| What the task asks |
With both ends included, repeat exactly the lines of the entries below from the one containing "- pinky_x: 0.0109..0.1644" down to the one containing "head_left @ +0", and no others.

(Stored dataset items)

--- START ---

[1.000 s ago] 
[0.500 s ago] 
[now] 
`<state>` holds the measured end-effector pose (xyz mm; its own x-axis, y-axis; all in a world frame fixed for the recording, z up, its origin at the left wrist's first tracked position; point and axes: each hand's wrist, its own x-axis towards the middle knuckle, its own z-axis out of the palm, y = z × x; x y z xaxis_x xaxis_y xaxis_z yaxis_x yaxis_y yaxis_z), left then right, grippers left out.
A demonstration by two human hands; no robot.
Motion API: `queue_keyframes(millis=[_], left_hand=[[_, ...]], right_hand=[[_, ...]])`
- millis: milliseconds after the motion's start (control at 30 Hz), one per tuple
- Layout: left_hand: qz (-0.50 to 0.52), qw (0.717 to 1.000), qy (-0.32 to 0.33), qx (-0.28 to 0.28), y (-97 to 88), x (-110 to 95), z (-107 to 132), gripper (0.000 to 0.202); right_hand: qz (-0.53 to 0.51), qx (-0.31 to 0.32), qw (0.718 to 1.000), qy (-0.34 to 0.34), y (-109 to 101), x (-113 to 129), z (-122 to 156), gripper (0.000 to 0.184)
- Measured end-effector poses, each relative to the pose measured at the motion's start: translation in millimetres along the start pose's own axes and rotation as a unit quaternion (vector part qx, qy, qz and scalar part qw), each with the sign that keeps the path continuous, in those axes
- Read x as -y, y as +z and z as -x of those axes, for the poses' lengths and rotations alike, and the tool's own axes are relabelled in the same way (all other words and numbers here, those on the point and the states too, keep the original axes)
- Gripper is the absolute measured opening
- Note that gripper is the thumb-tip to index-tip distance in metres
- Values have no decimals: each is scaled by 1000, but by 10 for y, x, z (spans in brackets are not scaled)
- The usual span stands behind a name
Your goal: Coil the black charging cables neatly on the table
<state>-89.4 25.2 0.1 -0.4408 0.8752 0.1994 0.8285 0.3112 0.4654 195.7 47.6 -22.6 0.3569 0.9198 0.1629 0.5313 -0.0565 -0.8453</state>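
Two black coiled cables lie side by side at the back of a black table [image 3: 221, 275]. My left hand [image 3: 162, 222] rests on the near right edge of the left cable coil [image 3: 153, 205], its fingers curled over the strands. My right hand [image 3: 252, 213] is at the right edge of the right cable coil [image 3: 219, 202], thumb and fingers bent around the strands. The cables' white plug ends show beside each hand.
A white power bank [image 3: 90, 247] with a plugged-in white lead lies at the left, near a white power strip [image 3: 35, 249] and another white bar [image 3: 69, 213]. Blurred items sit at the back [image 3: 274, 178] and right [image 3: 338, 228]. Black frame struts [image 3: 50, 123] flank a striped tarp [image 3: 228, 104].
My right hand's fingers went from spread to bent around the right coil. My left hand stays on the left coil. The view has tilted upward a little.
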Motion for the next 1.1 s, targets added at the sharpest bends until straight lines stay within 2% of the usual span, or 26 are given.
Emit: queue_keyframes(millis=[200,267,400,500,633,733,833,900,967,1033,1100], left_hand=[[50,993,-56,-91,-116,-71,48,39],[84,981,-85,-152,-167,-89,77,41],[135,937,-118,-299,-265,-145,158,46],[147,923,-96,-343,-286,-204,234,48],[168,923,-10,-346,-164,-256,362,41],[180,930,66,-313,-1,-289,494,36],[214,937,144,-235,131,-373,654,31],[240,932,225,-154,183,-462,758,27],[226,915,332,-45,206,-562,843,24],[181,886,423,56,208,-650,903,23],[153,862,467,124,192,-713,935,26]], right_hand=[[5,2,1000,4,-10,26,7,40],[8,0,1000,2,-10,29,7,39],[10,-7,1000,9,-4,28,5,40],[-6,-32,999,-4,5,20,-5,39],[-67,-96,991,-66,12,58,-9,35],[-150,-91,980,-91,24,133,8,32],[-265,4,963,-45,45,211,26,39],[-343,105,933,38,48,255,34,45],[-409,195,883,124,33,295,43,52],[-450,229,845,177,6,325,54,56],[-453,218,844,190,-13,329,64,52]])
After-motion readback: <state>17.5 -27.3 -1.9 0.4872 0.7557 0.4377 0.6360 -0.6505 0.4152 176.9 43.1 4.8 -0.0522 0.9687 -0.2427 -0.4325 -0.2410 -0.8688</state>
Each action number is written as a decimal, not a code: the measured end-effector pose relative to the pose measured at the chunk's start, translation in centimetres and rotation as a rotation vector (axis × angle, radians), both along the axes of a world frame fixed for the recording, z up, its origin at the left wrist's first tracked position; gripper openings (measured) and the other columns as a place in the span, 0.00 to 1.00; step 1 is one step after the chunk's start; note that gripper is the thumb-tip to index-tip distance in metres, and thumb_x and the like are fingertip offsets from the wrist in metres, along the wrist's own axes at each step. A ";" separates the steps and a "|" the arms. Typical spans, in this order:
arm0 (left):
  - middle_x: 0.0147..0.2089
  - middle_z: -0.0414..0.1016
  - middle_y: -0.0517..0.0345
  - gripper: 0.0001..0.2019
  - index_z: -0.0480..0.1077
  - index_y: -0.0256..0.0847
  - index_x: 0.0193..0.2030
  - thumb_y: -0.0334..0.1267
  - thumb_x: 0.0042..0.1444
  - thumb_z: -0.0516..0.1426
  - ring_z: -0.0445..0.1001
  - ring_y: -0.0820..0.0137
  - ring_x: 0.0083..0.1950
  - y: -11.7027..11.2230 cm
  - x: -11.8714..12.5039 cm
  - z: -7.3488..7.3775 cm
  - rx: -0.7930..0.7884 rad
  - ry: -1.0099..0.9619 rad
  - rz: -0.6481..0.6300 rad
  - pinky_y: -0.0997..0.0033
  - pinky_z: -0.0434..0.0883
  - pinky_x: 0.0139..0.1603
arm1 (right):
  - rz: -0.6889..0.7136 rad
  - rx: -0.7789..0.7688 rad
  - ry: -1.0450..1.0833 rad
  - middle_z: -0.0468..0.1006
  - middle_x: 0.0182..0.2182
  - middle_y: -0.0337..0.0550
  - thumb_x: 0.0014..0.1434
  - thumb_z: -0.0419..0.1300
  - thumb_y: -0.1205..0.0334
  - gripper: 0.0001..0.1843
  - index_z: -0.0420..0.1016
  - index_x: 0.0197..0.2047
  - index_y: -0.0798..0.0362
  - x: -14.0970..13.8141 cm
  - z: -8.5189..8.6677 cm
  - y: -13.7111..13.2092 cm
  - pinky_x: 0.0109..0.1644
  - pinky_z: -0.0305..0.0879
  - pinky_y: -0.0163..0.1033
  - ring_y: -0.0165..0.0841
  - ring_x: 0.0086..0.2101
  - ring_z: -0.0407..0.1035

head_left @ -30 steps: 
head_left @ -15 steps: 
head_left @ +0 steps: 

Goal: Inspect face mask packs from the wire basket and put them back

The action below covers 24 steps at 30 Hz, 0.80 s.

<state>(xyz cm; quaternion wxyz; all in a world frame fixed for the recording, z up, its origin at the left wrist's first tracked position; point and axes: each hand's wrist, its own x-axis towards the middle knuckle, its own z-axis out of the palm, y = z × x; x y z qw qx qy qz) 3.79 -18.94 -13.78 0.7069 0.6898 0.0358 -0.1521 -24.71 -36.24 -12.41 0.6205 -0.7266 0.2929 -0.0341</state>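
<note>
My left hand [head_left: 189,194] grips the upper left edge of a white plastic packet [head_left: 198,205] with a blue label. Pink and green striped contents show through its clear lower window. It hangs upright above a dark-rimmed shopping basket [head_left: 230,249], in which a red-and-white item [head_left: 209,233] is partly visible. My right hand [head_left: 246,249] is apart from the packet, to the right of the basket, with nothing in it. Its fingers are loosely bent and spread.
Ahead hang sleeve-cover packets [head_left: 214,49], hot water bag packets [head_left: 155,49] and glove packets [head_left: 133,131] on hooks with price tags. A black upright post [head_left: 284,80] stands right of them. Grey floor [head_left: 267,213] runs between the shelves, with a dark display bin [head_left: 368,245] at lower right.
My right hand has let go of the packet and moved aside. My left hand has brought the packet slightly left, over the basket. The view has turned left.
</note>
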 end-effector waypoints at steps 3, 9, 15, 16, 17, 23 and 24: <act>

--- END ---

| Result of this exercise |
  - pinky_x: 0.0109..0.1644
  - pinky_z: -0.0305..0.0879
  - pinky_y: -0.0163..0.1033
  - ring_y: -0.0165..0.0841
  - ring_x: 0.0086..0.2101
  - ring_z: -0.0407..0.1035

head_left @ -30 steps: 
head_left @ -15 steps: 
head_left @ +0 steps: 

The exercise requires no additional output.